▶ _Instructions for the task_: Read the data, and whenever a line holds the word "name", report that line.

▶ _Dataset content_:
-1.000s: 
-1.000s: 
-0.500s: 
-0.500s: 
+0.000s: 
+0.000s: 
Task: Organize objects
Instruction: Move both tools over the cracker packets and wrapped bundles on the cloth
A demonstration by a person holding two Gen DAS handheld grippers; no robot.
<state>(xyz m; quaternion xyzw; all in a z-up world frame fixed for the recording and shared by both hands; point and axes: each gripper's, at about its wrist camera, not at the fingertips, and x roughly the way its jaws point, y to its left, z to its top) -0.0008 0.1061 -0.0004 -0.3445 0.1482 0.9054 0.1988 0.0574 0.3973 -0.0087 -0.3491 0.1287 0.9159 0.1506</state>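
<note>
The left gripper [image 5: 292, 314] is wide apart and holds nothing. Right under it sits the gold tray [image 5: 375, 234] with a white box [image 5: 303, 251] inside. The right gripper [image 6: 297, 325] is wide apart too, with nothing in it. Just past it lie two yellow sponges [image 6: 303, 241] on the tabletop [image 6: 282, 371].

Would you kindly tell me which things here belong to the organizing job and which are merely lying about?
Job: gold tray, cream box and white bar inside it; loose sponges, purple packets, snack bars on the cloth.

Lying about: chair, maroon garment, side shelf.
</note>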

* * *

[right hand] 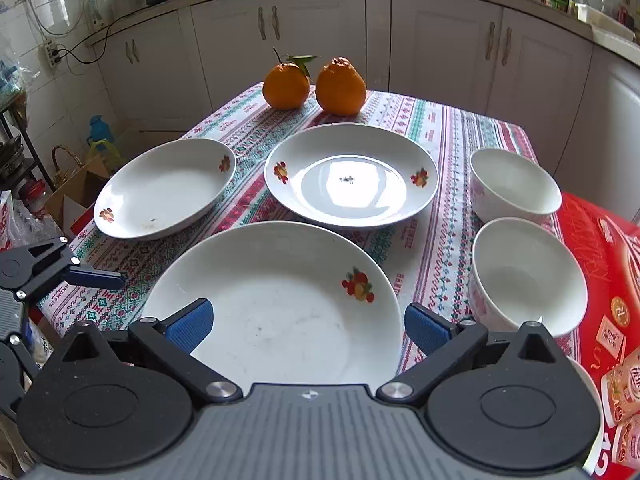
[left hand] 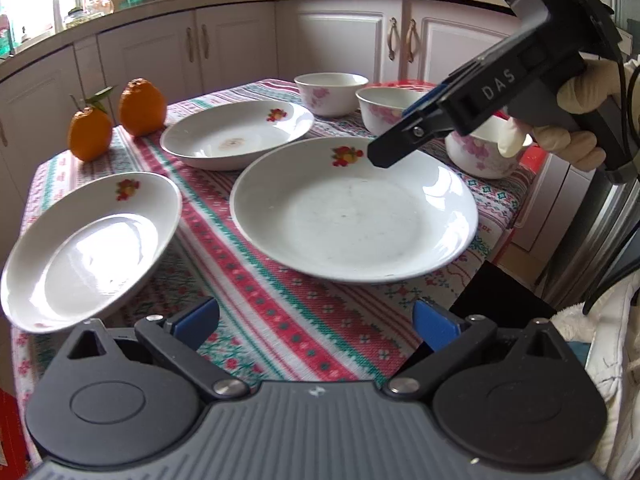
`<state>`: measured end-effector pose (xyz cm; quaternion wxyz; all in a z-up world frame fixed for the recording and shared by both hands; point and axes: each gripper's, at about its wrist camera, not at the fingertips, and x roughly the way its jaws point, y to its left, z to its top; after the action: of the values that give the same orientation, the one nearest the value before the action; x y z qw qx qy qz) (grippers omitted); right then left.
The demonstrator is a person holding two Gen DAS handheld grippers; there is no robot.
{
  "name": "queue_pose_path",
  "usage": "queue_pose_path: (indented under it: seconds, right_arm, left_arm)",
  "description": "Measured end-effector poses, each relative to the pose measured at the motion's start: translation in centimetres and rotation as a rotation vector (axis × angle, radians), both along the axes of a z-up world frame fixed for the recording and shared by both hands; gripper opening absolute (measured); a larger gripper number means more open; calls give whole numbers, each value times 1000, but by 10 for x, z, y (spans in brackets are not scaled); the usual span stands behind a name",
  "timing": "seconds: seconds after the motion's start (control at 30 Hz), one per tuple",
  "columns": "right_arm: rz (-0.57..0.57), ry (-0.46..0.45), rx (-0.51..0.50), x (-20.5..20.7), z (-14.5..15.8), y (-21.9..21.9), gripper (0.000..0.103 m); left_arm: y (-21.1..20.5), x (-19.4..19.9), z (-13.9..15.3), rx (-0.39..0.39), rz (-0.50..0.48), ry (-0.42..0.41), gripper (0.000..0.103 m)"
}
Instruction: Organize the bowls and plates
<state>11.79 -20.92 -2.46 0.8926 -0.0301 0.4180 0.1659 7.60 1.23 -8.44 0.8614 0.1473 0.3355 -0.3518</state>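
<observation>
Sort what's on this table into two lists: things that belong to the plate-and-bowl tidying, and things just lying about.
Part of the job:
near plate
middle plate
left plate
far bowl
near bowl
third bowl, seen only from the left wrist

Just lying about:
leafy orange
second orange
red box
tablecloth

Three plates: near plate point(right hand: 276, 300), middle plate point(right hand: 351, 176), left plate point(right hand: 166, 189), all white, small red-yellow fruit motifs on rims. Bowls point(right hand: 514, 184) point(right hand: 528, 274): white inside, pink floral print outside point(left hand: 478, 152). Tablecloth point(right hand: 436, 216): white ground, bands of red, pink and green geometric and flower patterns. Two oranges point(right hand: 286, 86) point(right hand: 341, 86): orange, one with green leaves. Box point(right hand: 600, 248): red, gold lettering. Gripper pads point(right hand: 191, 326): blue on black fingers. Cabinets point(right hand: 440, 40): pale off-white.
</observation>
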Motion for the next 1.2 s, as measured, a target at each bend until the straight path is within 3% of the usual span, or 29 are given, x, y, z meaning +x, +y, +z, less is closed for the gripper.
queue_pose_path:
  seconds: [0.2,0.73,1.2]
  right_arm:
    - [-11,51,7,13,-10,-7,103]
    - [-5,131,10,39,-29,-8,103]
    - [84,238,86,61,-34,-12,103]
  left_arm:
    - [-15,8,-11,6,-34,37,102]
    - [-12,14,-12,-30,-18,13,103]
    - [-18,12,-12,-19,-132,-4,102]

▶ _Answer box_:
  "name": "queue_pose_path",
  "description": "Measured end-effector poses, each relative to the pose measured at the motion's start: translation in centimetres and rotation as a rotation vector (axis × angle, radians), both along the axes of a z-up world frame fixed for the recording and shared by both hands; gripper opening absolute (measured); a larger gripper number means more open; calls give whole numbers, each value times 1000, but by 10 for x, z, y (spans in brackets are not scaled); the usual span stands behind a name",

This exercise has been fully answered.